Вот уж и губы обжигает. Все! Я кинул окурыш к порогу, и он, описав кривую, зашипел в лохани.
— Ну, теперя спи с Богом, — тихо и, как мне показалось, с облегчением вымолвила хозяйка.
Я вытянулся, закрыл глаза, и сейчас же меня прикрыла ночь, мягкая, теплая, ровно отцовский тулуп, так славно пахнущий домом.
Проснулся я поздно. Сквозь затейливо изогнутые ветви груш, на которых сиротливо висели неснятые плоды, в избушку пробивались вялые солнечные лучи. Дождь иссяк, выдохся. Я быстро собрался в путь. Но хозяйка велела мне сесть за стол и достала с печи закутанный в шаль горшок с толченой картошкой.
Я ел. Она со скрещенными на груди руками стояла возле печи и, сколько я ни упрашивал ее поесть вместе со мной, за стол не садилась. Она смотрела на меня жадно, с большой и доброй печалью. Потом помогла мне надеть на плечи вещмешок, мимоходом застегнула крючок шинели и проводила до калитки.
Я протянул ей руку. Она удивленно уставилась на меня своими до дна выплаканными глазами. Глаза эти все еще сохраняли васильковый цвет. И яркие же они были когда-то, раз уж соленые слезы не отъели всю голубизну, не смыли ее начисто.
Хозяйка осторожно подала мне руку, ровно боялась, как бы тут не было какого-нибудь подвоха.
— Ничего, мать, все перемелется, — сказал я и никак не мог подобрать других нужных слов. Я помолчал, еще раз тряхнул ее руку и тверже повторил: — Перемелется. Отойдут наши люди сердцем и простят тех, кто прощения заслуживает, — незлопамятные…

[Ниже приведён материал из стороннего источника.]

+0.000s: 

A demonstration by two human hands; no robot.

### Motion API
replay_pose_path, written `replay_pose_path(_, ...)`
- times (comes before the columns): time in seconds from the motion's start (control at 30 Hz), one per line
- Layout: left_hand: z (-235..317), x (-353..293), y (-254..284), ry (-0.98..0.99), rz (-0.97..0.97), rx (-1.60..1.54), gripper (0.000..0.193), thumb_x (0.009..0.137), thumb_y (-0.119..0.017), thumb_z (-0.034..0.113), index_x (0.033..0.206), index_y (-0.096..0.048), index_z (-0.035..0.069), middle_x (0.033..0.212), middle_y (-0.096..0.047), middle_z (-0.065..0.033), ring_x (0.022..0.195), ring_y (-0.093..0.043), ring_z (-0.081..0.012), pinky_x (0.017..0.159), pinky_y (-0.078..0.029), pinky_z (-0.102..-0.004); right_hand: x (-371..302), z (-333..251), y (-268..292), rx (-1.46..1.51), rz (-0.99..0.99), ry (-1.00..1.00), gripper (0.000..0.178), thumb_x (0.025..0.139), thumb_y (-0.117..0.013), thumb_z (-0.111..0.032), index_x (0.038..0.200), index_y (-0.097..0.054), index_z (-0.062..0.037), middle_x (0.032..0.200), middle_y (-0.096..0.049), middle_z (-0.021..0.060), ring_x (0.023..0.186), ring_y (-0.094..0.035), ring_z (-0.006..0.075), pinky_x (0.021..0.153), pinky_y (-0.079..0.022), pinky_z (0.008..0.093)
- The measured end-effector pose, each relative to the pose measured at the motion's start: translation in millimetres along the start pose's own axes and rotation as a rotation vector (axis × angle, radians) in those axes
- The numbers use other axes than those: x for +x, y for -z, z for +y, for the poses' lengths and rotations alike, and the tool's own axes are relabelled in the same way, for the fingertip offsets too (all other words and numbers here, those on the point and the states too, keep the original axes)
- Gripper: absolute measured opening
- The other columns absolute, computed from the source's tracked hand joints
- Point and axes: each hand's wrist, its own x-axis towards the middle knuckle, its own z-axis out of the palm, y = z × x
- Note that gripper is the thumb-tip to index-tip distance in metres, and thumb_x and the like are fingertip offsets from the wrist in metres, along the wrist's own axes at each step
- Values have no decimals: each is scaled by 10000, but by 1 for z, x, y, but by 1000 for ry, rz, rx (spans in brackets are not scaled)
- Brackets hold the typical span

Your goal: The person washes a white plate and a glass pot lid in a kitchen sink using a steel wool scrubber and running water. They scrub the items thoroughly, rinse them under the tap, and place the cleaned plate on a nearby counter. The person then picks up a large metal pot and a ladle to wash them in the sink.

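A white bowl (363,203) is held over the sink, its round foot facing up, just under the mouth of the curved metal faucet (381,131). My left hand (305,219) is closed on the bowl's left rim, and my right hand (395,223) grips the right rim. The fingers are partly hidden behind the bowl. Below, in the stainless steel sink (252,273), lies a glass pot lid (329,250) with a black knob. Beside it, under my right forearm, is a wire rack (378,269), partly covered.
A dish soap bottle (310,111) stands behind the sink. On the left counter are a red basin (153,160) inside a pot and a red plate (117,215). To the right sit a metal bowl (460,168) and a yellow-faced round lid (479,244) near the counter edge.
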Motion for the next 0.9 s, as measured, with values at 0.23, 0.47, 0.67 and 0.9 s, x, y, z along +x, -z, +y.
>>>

— Этим и живу, — ответила женщина, глядя в сторону.
Уже за околицей я оглянулся и посмотрел на приземистую избушку.
Над давно не стриженным орешником покачивалась худая рука, будто хозяйка бросала вслед мне щепотью зерна. Не понять было: машет ли она или, по старому обычаю, — благословляет. Если то было благословение, пришлось оно в час добрый: не дрогнув прошел я сквозь все военные страсти, победителем вернулся домой.
Вот какой случай напомнила мне птичница, которую я встретил прошлым летом на сельскохозяйственной выставке.
Прежде чем уйти от женщины, делавшей свою маленькую, хлопотливую работу, я, как тогда, в войну, поклонился и сказал:
— До свиданья, мамаша!
Она взглянула на меня. Редкие ресницы ее, полусмеженные от усталости или привычно скрывающие что-то, распахнулись на мгновение, показали мутные глаза с тихой, едва заметной синевой.
— Доброго пути, милый сын! — молвила она и занесла руку словно бы для прощального привета, но лишь поправила халат на груди.
Я шел и все время чувствовал на себе ее взгляд.